Fueron errores, sí. Pero errores generados por el Deportivo. El cuadro deportivista superó por 4-0 al Huesca en el partido que abría la sexta jornada de la Liga Hypermotion, en un encuentro que le sirvió para dormir un par de días líder y que estuvo marcado por la capacidad del conjunto de Riazor para penalizar las concesiones rivales.
Sin embargo, Antonio Hidalgo no quiso poner el foco en el error del contrario, sino en lo que sucedió para que llegase ese error. No fue el qué, sino el cómo. "No creo que fuesen comodidades, sino situaciones provocadas por nosotros. El primer gol es en propia, pero si el balón pasa tenemos a un jugador detrás. El Huesca te propone manos a manos y había que ganar ese tipo de duelos", expresó el técnico catalán al término del partido, en un mensaje reivindicativo para poner en valor el trabajo de sus jugadores... y de su staff técnico.
Porque concretamente el 2-0 del Deportivo ante el Huesca, obra de David Mella, fue un gol muy parecido al que el cuadro dirigido por Sergio Guilló recibió hace apenas tres semanas en El Alcoraz ante el Eibar. En aquel duelo de la tercera jornada, el equipo eibarrés arrancó perdiendo. Pero desde un saque de falta en área propia, empató el encuentro. El Huesca fue a presionar alto y el meta Jon Ander golpeó en largo para atacar el dos para dos que el cuadro local concedía en su última línea. Jon Guruzeta y Magunazelaia contra Jorge Pulido y Sergio Arribas. Peligro. Y tanto.

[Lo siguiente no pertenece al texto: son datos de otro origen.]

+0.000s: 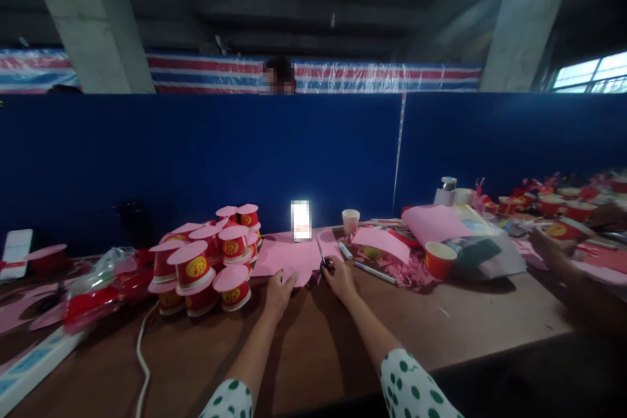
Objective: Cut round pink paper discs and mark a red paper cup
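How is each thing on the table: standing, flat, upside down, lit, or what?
Scissors, in the right hand; open or shut unclear
Pink paper, flat, held by the left hand
Cup pile, upside down, pink circles on top
White cup, upright
Red cup beside pink shreds, upright
Screen, lit
Long pen, lying down

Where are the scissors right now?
In the head view, the scissors are near the middle, in the right hand, at the pink paper.

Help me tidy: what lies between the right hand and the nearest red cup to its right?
A slim pen, then pink shreds; the head view shows both.
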The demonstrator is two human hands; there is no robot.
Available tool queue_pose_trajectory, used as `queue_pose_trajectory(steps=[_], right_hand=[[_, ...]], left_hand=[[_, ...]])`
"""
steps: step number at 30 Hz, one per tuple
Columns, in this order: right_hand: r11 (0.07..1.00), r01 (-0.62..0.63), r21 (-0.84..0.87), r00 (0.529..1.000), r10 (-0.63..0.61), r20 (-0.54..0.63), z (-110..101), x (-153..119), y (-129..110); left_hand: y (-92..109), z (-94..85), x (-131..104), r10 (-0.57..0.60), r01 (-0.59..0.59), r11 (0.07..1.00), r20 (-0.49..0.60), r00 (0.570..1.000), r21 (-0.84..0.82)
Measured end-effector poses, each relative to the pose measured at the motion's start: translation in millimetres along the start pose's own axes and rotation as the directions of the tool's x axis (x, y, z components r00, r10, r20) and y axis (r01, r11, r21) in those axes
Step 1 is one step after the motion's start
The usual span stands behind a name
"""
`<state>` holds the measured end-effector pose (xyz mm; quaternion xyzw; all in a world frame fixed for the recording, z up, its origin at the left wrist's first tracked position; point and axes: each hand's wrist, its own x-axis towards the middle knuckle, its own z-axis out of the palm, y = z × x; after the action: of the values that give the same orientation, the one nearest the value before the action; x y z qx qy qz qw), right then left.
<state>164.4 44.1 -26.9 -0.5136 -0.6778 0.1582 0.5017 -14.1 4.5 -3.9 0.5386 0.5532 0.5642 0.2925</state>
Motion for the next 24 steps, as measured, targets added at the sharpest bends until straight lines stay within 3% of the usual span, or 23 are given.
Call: queue_pose_trajectory(steps=[13, 24], right_hand=[[1.0, -0.005, 0.0, 1.0, 0.005, 0.019, -3, 0, -5], [0.998, -0.029, 0.05, 0.999, 0.027, 0.033, 0, 2, -1]], left_hand=[[-1, -1.0, -1, 0.039, -0.041, 0.998, 0.053, 0.998, 0.049], [-12, 1.0, 2, 0.02, -0.017, 0.998, 0.05, 0.999, -0.064]])
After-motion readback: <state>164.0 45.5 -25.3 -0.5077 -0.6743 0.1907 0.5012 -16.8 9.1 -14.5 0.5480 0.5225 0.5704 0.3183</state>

Porque el capitán no acertó a despejar el balón a la espalda, Arribas fue optimista entendiendo que su compañero no iba a fallar y quien cazó la pelota fue Magunazelaia para poner el 1-1.
Del tanto debió de tomar nota el cuerpo técnico deportivista, que quiso penalizar esas situaciones de mano a mano que su rival del viernes concedía y lo consiguió hacer en la acción del 2-0. Falta desde el primer tercio propio y golpeo de Loureiro muy directo. Mulattieri yendo a la disputa y Mella al segundo balón contra Piña y, de nuevo, Arribas.
El primero de ellos, como reconoció Guilló tras el partido, había entrado por Pulido precisamente por su mayor habilidad a la hora de corregir a la espalda. Pero dio igual. Mulattieri cuerpeó con el ex del Eldense y ambos cayeron. El balón quedó franco a Arribas, pero de nuevo volvió a confiarse y su corta cesión a Dani Jiménez fue la asistencia perfecta para el diablo Mella, que apareció para interceptar el pase con una definición de gol.
Fue un error, sí. Pero un error estudiado por el Deportivo, que supo explotar una debilidad en el ADN del Huesca.